*Problem statement*: Return every line of the listing below so that it matches the original exactly.

*Material to process*:
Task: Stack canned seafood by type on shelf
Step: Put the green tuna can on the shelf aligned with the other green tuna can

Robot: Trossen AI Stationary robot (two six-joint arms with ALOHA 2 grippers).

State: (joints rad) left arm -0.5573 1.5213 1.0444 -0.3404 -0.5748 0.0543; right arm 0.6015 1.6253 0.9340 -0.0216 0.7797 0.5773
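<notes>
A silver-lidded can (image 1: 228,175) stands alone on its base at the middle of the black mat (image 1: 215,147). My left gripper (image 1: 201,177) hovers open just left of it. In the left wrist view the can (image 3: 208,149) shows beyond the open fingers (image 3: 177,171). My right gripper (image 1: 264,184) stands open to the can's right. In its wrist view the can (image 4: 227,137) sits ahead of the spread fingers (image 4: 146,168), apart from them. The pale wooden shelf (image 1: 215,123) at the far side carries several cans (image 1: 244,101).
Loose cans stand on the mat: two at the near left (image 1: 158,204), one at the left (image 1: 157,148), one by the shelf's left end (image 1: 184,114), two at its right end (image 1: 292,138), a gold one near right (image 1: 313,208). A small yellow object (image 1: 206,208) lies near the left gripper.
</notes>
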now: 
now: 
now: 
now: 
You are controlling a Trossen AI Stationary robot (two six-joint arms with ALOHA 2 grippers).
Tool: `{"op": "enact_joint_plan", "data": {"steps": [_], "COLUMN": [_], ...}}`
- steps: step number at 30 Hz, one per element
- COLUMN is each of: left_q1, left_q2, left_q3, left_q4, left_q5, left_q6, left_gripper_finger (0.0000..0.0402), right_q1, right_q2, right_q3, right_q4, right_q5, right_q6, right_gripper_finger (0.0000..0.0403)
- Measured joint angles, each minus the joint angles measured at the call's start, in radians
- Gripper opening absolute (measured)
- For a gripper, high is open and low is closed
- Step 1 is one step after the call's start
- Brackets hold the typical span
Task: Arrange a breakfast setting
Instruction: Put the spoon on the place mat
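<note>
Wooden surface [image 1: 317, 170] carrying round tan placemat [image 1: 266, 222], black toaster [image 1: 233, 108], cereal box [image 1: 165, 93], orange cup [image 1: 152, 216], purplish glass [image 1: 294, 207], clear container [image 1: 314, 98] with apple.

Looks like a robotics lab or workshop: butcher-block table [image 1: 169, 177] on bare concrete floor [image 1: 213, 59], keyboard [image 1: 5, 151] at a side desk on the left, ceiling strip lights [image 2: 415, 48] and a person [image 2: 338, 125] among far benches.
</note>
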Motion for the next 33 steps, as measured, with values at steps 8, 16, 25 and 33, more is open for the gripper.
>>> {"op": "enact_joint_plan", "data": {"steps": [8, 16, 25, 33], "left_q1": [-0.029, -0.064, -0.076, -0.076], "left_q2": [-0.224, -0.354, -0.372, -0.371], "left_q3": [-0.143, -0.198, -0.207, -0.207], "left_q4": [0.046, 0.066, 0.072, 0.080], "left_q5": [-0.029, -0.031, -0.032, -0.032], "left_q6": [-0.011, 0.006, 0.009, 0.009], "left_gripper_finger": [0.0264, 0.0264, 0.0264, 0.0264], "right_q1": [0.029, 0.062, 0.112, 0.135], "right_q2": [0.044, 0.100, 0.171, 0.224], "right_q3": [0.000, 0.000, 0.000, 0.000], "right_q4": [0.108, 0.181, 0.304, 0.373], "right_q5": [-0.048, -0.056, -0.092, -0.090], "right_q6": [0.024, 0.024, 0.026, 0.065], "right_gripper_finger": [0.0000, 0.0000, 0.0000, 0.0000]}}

*Exercise output*:
Task: Stack canned seafood by type on shelf
Step: Put the green tuna can on the shelf aligned with the other green tuna can

Robot: Trossen AI Stationary robot (two six-joint arms with ALOHA 2 grippers).

State: (joints rad) left arm -0.5573 1.5213 1.0444 -0.3404 -0.5748 0.0543; right arm 0.6015 1.6253 0.9340 -0.0216 0.7797 0.5773
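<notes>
A silver-lidded can (image 1: 228,175) stands alone on its base at the middle of the black mat (image 1: 215,147). My left gripper (image 1: 201,177) hovers open just left of it. In the left wrist view the can (image 3: 208,149) shows beyond the open fingers (image 3: 177,171). My right gripper (image 1: 264,184) stands open to the can's right. In its wrist view the can (image 4: 227,137) sits ahead of the spread fingers (image 4: 146,168), apart from them. The pale wooden shelf (image 1: 215,123) at the far side carries several cans (image 1: 244,101).
Loose cans stand on the mat: two at the near left (image 1: 158,204), one at the left (image 1: 157,148), one by the shelf's left end (image 1: 184,114), two at its right end (image 1: 292,138), a gold one near right (image 1: 313,208). A small yellow object (image 1: 206,208) lies near the left gripper.
</notes>
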now: 
now: 
now: 
now: 
You are controlling a Trossen AI Stationary robot (two six-joint arms with ALOHA 2 grippers).
Tool: `{"op": "enact_joint_plan", "data": {"steps": [_], "COLUMN": [_], ...}}`
- steps: step number at 30 Hz, one per element
- COLUMN is each of: left_q1, left_q2, left_q3, left_q4, left_q5, left_q6, left_gripper_finger (0.0000..0.0402), right_q1, right_q2, right_q3, right_q4, right_q5, right_q6, right_gripper_finger (0.0000..0.0403)
- Measured joint angles, each minus the joint angles measured at the call's start, in radians
- Gripper opening absolute (measured)
- For a gripper, high is open and low is closed
- Step 1 is one step after the call's start
- Brackets hold the typical span
Task: Arrange a breakfast setting
Instruction: Put the spoon on the place mat
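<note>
Wooden surface [image 1: 317, 170] carrying round tan placemat [image 1: 266, 222], black toaster [image 1: 233, 108], cereal box [image 1: 165, 93], orange cup [image 1: 152, 216], purplish glass [image 1: 294, 207], clear container [image 1: 314, 98] with apple.

Looks like a robotics lab or workshop: butcher-block table [image 1: 169, 177] on bare concrete floor [image 1: 213, 59], keyboard [image 1: 5, 151] at a side desk on the left, ceiling strip lights [image 2: 415, 48] and a person [image 2: 338, 125] among far benches.
</note>
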Motion for the next 33 steps, as measured, with values at steps 8, 16, 25 and 33, more is open for the gripper.
>>> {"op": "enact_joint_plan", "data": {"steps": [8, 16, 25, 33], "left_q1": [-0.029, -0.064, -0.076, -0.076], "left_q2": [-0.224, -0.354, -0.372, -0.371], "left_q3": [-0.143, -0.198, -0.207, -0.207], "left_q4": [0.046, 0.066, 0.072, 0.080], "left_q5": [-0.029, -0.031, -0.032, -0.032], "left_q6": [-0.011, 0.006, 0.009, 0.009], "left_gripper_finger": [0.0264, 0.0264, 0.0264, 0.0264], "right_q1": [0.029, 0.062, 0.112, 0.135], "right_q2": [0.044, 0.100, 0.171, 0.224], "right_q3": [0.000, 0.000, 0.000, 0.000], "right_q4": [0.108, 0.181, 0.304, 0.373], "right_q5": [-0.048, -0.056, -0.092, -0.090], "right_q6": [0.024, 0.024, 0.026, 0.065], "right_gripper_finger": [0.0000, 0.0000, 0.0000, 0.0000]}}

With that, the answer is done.